Madeleine can smell it and she supposes Colleen can too. In the park it’s cold and growing dark. Cold enough for mittens, but until the first snow comes who thinks of wearing them? Colleen’s feet are still bare inside her tattered runners. Madeleine has turned nine. A wily number, able to look after itself. She had a pajama party and felt guilty for not inviting Colleen, but she couldn’t picture her with her other friends, in baby dolls and curlers, levitating and talking about boys. And Madeleine would not have known which self to be. There is also a sense that the time she and Colleen spend together is something separate. Private.
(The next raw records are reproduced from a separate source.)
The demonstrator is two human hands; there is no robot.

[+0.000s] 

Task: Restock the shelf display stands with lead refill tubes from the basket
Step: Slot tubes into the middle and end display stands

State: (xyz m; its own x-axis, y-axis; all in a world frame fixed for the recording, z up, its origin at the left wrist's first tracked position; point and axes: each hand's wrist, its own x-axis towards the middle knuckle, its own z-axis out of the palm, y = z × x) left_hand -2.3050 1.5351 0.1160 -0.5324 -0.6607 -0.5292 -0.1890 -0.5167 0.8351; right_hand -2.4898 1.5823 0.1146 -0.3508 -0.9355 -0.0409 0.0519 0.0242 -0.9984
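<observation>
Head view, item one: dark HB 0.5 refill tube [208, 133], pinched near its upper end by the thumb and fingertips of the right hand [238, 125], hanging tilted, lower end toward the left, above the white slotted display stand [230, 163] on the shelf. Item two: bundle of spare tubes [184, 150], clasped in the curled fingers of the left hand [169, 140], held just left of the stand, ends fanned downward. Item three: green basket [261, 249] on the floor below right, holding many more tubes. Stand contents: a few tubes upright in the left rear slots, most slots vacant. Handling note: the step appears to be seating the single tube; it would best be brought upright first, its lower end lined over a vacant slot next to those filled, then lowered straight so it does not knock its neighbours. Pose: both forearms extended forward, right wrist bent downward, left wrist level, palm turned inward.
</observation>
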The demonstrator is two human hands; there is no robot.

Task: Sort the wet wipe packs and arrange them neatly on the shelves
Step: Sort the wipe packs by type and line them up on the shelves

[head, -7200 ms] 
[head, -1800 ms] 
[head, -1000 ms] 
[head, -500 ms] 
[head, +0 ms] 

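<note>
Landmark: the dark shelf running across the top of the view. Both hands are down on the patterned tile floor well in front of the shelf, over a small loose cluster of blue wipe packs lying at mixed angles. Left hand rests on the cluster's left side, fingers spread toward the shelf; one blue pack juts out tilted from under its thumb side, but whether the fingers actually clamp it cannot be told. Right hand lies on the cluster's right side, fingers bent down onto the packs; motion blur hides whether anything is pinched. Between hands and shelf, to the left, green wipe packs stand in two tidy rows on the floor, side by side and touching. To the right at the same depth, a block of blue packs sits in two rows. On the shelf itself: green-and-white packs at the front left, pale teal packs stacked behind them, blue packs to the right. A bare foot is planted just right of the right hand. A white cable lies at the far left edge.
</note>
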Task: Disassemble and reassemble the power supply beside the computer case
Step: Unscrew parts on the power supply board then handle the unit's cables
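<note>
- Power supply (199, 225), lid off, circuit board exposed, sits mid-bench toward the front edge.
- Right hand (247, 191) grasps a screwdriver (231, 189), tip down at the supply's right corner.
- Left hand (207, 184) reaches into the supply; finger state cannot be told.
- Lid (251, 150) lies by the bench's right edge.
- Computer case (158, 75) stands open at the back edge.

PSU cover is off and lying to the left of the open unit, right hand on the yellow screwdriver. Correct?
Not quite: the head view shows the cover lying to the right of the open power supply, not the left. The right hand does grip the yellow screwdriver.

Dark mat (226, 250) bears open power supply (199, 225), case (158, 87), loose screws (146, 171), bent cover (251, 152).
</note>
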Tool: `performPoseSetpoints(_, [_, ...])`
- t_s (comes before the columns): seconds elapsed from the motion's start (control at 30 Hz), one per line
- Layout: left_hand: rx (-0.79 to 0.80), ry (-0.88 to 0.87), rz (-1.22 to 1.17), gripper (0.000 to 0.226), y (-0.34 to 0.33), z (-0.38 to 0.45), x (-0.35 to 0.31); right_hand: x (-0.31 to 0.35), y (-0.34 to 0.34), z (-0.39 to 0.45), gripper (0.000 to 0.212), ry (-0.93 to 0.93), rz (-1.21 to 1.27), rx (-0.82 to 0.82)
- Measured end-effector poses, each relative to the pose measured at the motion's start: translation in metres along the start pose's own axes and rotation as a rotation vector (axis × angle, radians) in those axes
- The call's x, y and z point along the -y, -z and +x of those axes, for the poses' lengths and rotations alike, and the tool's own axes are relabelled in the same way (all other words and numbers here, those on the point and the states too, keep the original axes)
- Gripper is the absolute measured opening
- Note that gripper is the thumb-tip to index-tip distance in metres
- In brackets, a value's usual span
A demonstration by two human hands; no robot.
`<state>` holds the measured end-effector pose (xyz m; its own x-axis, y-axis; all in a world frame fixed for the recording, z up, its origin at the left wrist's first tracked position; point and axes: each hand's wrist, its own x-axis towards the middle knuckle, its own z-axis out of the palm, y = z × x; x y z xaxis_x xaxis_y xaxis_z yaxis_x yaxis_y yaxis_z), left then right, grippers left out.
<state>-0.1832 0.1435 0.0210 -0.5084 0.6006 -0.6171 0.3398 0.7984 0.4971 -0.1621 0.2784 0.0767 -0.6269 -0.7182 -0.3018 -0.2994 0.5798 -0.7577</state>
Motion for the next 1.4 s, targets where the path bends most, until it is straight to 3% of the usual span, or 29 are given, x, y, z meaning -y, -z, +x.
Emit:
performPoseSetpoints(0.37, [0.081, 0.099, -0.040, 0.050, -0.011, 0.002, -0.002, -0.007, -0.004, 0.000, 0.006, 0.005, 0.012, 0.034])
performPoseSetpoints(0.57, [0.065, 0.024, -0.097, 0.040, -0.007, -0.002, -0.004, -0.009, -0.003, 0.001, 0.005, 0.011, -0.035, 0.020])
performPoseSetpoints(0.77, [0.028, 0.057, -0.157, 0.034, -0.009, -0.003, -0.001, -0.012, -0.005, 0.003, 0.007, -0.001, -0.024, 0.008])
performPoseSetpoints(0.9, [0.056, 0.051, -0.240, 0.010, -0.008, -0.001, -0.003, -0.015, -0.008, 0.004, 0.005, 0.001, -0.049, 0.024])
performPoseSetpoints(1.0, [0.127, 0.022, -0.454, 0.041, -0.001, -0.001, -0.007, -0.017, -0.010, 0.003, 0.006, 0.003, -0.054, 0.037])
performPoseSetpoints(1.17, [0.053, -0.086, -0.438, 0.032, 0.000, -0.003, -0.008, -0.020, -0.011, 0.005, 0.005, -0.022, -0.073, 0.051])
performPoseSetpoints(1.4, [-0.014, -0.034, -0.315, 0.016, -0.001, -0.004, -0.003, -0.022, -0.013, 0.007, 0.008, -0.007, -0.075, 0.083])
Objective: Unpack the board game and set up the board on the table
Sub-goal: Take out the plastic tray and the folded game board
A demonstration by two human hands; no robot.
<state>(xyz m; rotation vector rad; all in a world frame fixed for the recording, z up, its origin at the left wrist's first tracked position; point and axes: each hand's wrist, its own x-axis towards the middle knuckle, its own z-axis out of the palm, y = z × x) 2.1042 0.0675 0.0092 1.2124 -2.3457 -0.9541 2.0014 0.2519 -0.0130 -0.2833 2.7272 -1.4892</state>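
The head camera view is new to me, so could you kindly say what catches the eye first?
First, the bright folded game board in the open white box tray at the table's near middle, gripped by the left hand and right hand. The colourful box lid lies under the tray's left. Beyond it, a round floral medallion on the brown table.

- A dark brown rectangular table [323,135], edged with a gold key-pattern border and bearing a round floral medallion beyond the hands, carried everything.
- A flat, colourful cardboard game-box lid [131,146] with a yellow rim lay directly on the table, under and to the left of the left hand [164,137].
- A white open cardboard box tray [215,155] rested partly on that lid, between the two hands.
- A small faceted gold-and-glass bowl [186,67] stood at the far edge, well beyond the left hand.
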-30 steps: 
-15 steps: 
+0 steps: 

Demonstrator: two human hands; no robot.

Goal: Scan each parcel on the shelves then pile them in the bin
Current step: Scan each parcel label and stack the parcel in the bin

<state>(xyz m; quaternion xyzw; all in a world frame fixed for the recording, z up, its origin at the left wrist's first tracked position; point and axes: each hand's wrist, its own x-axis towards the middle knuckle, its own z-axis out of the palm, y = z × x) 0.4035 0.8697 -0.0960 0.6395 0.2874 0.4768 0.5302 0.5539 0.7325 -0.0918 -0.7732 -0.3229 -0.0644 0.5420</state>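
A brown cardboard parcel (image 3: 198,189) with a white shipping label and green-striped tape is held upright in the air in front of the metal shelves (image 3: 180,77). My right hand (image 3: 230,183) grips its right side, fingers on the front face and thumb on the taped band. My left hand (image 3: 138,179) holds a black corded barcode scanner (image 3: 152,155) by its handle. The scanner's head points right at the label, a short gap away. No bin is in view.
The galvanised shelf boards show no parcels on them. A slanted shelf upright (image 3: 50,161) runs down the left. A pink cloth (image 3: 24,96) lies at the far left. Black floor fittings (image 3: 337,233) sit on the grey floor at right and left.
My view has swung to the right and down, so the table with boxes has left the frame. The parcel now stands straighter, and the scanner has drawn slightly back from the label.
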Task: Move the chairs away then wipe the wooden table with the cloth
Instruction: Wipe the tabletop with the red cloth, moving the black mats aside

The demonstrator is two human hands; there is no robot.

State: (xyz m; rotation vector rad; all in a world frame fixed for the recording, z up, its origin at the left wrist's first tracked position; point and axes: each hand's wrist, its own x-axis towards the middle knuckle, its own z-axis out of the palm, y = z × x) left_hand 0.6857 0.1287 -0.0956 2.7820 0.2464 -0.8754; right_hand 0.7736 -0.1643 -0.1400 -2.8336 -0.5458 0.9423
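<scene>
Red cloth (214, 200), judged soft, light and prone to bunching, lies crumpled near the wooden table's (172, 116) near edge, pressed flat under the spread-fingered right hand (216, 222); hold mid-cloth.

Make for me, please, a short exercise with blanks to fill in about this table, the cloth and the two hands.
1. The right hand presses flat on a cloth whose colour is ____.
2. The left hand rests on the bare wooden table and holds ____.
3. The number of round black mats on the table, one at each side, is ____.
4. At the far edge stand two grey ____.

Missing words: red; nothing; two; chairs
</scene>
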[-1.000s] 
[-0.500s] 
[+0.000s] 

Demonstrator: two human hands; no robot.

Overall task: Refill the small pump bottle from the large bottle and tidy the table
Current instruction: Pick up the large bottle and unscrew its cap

They are crouched now at the far end of the park behind Colleen’s house. It borders a number of backyards, including Philip Pinder’s, where, this evening, there is a deer hanging upside down from a tree. Cold blood drips out of its mouth into a metal pail. Its eyes are staring open and a drop of liquid hangs from its nose. It’s draining. As it turns slowly from its rope and pulley you can see where it has been slit open as though it had just unzipped its deer suit, like in a cartoon. All of its insides are piled green and brown and pink in a plastic bucket. It’s an evil thing. Not the deer. But what has been done.